What is required —
Take the records below and print them verbatim up to and including the line that carries "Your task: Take".

BEGIN

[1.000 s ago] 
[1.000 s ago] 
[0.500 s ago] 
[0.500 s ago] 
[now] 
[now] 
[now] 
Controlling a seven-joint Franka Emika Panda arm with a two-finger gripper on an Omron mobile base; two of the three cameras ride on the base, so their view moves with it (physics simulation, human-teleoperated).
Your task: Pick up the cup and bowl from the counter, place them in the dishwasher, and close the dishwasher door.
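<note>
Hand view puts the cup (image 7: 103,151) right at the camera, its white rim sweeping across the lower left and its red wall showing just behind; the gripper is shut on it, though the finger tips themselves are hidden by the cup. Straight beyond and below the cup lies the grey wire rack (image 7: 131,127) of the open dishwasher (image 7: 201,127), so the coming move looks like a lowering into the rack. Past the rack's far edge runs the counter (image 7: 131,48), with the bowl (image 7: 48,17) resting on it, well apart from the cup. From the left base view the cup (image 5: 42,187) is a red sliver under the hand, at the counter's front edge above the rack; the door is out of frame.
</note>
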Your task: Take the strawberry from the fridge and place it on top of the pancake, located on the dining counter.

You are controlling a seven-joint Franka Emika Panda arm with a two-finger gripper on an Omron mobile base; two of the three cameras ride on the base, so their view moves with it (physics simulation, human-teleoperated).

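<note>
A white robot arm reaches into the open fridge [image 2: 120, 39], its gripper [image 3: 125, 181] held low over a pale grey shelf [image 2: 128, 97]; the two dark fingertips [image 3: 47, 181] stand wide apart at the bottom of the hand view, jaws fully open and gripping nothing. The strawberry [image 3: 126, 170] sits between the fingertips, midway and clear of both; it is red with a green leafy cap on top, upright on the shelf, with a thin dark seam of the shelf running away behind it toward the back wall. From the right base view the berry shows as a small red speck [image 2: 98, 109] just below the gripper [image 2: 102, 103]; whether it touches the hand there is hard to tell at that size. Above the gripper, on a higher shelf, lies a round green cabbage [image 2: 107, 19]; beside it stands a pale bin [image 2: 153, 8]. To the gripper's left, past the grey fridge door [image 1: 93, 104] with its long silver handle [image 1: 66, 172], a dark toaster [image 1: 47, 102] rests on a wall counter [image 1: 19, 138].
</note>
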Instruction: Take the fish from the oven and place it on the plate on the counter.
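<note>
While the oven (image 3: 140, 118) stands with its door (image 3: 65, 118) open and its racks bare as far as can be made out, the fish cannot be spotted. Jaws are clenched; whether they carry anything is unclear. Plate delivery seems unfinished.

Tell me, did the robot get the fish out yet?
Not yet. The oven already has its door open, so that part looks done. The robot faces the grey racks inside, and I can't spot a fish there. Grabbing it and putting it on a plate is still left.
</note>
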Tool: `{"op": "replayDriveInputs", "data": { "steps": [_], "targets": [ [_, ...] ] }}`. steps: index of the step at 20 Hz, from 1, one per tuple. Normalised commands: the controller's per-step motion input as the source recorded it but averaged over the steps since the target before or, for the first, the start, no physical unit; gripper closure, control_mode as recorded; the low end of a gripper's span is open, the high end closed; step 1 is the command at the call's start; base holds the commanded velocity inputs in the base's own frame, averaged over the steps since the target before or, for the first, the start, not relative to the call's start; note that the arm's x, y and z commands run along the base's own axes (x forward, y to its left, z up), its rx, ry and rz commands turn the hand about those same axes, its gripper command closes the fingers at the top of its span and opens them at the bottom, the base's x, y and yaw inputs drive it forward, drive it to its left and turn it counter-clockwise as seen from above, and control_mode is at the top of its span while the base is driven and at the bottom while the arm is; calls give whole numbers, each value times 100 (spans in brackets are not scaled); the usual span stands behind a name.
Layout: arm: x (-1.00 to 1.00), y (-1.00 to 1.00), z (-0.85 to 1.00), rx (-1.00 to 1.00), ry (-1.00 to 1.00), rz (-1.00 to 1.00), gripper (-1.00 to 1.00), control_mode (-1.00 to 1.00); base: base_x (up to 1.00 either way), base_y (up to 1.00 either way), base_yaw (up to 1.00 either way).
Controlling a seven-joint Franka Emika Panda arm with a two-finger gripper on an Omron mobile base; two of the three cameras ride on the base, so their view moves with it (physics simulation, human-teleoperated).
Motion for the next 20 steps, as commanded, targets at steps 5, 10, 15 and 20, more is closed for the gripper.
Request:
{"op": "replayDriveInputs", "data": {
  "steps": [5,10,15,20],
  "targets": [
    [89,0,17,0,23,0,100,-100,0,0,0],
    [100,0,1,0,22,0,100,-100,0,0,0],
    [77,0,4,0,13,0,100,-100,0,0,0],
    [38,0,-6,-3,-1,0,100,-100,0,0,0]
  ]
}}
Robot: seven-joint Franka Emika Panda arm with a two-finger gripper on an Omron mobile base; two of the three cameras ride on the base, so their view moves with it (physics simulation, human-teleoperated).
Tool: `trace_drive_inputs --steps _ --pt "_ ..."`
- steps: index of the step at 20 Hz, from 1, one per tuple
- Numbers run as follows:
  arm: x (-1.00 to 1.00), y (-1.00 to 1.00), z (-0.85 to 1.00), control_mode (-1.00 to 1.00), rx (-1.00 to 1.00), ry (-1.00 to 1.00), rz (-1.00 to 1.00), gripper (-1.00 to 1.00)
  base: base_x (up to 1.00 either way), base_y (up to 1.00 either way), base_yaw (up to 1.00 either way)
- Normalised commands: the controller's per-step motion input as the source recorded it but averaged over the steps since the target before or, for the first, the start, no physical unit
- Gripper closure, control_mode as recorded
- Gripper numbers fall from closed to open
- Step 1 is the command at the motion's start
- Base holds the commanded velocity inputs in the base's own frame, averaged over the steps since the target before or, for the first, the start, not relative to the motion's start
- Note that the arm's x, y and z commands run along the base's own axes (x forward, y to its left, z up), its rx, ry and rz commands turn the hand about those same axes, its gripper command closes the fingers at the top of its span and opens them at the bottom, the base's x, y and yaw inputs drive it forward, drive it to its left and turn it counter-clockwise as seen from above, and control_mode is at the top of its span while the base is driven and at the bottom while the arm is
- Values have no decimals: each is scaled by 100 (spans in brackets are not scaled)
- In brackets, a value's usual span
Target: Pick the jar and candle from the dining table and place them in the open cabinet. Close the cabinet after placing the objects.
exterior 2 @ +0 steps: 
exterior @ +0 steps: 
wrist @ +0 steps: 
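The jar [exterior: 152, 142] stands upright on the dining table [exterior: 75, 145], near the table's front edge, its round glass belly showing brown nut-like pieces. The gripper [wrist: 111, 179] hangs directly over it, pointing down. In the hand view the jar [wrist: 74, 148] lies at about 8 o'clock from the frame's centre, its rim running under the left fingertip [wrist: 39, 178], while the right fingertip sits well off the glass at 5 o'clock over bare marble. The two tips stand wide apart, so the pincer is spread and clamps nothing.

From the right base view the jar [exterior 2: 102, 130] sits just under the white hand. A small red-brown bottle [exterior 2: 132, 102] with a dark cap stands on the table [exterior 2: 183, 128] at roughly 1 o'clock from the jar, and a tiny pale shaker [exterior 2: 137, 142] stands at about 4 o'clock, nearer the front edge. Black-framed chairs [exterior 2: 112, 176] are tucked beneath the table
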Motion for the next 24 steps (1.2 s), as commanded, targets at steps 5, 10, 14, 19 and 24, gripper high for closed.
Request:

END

Response box —
[1.000 s ago] 
[1.000 s ago] 
[0.500 s ago] 
[0.500 s ago] 
[now] 
[now] 
[now] 
Controlling a seven-joint Franka Emika Panda arm with a two-finger gripper on an Omron mobile base; two of the three cameras ride on the base, so their view moves with it (physics simulation, human-teleoperated).
Your task: Pick up the cup and bowl from the counter, place them in the dishwasher, and close the dishwasher door.
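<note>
Hand view puts the cup (image 7: 103,151) right at the camera, its white rim sweeping across the lower left and its red wall showing just behind; the gripper is shut on it, though the finger tips themselves are hidden by the cup. Straight beyond and below the cup lies the grey wire rack (image 7: 131,127) of the open dishwasher (image 7: 201,127), so the coming move looks like a lowering into the rack. Past the rack's far edge runs the counter (image 7: 131,48), with the bowl (image 7: 48,17) resting on it, well apart from the cup. From the left base view the cup (image 5: 42,187) is a red sliver under the hand, at the counter's front edge above the rack; the door is out of frame.
</note>
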Your task: Take the strawberry from the fridge and place it on top of the pancake, located on the dining counter.

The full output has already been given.